Mala tempora currunt per Veltroni. Il dissenso da intestino diventa palese. D’Alema al contrattacco con la fondazione Italiani Europei, Parisi che chiede apertamente il cambio al comando e Cacciari che invoca un congresso urgente. In più la contrapposizione sulla linea politica tenuta e da tenere, i rapporti con gli altri partiti del centrosinistra e la struttura del partito, da liquida fino a diventare quasi impalpabile. E come se non bastasse quest’aria da imminente divorzio tra margheritini e diessini. Veltroni paga il prezzo di scelte sbagliate, ma soprattutto dell’eccesso di dialogo con Berlusconi. L’assemblea romana del Pd ha sancito il definitivo gelo con Veltroni, che non scalda più i cuori ma anzi innervosisce perché incapace di cambiare passo. L’intervento che ha meglio sintetizzato la situazione attuale è stato quello di Gianni Cuperlo, quarantenne emergente dell’area dalemiana che, seppur elegantemente, ha praticamente dato il benservito alla dirigenza veltroniana, chiamata solo a preparare il terreno per i successori. Impossibile non essere d’accordo con Cuperlo.

22 giugno 2008 







Che Gianni sia un Dalemiano ho i miei dubbi.
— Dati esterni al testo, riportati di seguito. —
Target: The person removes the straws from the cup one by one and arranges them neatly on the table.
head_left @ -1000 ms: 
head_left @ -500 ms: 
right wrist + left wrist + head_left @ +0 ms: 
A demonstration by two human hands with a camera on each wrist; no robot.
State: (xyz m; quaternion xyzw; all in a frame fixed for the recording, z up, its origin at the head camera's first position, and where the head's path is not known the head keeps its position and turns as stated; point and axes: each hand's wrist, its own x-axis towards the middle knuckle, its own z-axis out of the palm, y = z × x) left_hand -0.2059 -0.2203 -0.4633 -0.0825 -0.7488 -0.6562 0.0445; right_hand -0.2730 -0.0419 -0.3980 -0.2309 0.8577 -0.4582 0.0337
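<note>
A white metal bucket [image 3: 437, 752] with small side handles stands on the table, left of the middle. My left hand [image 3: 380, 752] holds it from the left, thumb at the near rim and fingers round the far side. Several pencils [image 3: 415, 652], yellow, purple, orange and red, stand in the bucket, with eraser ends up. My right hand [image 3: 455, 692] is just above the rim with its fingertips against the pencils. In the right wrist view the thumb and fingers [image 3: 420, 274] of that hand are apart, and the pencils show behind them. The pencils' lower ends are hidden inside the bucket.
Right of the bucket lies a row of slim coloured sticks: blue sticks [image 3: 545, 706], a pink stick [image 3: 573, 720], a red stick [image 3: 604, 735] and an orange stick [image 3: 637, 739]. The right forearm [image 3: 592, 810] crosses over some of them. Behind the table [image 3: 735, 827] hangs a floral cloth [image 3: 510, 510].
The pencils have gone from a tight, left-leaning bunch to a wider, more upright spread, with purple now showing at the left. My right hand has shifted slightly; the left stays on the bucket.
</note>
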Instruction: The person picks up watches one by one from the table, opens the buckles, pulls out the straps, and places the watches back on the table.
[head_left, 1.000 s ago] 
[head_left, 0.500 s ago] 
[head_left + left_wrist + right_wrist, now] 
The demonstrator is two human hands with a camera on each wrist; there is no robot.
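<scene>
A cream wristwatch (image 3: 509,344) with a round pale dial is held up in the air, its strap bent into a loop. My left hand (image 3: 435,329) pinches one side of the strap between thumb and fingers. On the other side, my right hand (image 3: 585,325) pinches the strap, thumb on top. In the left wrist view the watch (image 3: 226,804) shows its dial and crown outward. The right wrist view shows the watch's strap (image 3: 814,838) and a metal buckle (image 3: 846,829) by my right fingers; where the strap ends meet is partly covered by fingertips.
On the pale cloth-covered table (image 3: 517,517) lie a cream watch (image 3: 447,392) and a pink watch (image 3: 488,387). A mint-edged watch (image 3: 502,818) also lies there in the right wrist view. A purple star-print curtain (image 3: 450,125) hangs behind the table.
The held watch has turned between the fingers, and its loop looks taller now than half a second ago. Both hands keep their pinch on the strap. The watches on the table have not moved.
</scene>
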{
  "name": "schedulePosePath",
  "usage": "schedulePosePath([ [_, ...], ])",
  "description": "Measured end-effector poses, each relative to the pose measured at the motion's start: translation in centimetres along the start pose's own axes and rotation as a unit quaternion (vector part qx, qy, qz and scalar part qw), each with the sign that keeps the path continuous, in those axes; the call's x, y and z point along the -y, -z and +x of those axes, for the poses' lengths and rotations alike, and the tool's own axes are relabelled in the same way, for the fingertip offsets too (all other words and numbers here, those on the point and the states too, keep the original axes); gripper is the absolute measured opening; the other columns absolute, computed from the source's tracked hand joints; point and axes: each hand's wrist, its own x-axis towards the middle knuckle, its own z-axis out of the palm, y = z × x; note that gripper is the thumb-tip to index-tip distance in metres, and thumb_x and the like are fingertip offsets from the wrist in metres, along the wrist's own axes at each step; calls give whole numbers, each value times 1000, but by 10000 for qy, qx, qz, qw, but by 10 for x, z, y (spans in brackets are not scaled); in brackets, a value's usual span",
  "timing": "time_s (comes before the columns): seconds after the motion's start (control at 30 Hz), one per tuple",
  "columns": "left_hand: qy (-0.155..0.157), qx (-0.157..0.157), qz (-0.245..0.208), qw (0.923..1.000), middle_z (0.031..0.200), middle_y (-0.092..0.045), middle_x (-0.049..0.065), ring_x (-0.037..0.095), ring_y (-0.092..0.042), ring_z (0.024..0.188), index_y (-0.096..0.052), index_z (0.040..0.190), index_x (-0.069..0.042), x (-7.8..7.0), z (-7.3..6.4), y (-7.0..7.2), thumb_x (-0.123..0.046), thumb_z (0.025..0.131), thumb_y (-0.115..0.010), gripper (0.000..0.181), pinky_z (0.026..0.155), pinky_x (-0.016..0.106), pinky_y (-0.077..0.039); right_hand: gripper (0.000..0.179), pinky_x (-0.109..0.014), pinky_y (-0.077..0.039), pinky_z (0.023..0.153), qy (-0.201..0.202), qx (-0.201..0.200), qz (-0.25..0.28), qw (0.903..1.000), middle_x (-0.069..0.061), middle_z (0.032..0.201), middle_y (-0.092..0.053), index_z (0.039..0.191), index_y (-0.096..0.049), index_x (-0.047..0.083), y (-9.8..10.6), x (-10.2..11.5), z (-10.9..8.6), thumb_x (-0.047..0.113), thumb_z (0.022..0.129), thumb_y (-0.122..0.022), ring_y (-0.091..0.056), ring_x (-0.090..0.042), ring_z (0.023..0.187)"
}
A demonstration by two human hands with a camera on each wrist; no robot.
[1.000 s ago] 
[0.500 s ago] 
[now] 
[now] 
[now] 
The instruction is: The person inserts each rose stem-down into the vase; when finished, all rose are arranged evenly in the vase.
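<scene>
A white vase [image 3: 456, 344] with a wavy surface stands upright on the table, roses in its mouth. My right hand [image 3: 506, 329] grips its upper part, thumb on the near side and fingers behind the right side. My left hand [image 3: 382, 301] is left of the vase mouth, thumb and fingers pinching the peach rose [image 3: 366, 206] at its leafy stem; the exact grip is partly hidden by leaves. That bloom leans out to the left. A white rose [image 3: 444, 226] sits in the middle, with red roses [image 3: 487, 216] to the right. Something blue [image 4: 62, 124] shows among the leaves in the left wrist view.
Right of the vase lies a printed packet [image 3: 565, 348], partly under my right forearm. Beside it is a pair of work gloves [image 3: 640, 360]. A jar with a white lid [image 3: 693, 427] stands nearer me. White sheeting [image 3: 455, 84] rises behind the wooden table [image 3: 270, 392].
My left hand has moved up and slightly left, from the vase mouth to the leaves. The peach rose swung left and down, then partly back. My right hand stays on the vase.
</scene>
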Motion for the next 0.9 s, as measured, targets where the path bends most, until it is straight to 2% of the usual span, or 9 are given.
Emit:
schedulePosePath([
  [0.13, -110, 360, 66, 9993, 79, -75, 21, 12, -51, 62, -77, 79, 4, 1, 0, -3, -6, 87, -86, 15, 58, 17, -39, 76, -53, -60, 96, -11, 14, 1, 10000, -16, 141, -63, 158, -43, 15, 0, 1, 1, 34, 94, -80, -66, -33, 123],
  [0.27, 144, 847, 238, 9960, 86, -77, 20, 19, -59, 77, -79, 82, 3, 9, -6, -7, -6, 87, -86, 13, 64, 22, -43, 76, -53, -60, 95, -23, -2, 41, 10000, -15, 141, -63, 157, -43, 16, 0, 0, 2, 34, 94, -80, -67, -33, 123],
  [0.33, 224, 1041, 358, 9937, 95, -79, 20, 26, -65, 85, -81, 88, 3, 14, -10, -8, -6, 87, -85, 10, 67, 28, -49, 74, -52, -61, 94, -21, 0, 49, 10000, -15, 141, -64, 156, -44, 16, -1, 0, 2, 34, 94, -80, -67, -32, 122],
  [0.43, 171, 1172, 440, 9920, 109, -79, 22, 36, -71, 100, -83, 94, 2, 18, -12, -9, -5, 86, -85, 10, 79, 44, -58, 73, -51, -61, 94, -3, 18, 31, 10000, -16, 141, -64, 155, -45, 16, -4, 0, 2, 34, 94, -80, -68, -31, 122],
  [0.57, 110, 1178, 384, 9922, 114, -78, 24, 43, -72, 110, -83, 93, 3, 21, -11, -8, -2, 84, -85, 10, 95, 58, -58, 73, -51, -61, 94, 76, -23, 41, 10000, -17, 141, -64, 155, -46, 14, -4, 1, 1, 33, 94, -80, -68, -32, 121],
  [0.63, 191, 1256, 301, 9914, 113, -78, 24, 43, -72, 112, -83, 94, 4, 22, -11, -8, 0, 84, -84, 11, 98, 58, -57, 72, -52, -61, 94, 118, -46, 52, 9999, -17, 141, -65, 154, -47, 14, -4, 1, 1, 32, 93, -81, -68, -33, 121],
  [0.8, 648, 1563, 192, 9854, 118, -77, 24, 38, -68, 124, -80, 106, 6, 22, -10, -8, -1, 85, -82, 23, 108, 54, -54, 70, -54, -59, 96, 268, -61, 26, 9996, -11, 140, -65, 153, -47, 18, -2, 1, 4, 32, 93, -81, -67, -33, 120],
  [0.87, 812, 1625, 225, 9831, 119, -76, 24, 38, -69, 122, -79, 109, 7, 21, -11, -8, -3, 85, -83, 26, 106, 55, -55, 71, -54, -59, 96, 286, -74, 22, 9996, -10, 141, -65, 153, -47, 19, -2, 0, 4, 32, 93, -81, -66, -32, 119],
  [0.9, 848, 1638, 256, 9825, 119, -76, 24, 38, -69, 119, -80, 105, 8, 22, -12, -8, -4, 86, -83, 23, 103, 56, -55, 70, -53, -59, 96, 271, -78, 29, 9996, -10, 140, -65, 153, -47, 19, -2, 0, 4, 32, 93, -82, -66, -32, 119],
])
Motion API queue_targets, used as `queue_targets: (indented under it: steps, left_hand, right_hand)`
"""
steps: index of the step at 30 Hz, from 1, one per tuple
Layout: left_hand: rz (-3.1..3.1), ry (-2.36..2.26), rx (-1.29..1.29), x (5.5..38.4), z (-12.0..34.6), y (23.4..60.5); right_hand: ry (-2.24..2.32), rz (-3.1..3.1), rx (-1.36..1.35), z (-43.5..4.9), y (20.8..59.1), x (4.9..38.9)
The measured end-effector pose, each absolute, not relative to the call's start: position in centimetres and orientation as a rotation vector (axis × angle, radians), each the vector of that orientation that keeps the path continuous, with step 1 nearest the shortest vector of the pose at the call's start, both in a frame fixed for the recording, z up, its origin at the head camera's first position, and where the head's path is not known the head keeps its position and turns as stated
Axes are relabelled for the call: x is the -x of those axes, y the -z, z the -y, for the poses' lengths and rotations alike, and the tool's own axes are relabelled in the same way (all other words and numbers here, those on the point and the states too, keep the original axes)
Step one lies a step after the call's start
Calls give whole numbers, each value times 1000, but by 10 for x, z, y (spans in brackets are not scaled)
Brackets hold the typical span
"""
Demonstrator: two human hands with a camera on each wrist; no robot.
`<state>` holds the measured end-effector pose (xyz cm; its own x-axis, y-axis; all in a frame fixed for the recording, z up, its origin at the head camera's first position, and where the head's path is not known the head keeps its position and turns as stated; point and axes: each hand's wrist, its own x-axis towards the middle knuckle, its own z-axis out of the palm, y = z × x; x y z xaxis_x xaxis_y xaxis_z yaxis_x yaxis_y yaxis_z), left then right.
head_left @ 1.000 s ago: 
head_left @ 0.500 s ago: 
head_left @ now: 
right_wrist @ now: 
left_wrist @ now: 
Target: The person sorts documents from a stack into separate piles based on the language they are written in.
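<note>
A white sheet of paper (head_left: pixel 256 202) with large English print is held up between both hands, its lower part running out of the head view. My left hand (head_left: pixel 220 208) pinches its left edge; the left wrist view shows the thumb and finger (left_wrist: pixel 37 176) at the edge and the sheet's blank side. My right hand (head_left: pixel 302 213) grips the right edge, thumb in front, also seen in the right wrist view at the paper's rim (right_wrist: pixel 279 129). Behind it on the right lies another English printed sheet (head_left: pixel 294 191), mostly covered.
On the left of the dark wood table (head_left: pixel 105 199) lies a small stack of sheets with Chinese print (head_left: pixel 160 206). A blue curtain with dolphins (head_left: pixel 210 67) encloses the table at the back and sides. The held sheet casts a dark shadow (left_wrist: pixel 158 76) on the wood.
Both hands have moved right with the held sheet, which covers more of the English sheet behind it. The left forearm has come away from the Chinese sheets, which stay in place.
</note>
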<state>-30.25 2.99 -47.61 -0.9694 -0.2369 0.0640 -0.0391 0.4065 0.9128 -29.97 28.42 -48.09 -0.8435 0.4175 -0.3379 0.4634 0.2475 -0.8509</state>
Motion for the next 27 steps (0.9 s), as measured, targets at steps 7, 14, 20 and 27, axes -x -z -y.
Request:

Così lo definisce la stampa… a cui piace dare etichette.
In ogni caso
io adoro Gianni… ma è da mo che aspettiamo una sua uscita da leader
(fin dalle primarie)
è più intellettuale che trascinatore di folle
se poi volesse dare una svolta alla sua persona
troverebbe sicuramente in me un alleata!
@laura non è un peccato capitale essere della corrente dalemiana. io lo sono orgogliosamente.
quando ho detto che è un peccato?
ho detto che
conoscendo un po’ gianni
trovo inappropriata questa definizione
A tutti i livellisi spergiura che non sono in discussione le cariche.
Ma lo sport preferito dai piddini è il totopoltrone e la la conta degli amici ( sempre meno, vista la delusione e l’abbandono anche di una parte del popolo delle primarie).
E’ urgente organizzare un partito che democraticamente scelga i contenuti della propria iniziativa fra la gente e nelle istituzioni.
@bruno
da noi si è passati ad altro da un pezzo
abbiamo il segretario provinciale nuovo
l’esecutivo nuovo
e tutti segretari dei circoli già nominati
quindi niente totopoltrone
al nosto livello…
che palle sti giri di walzer dei segretari!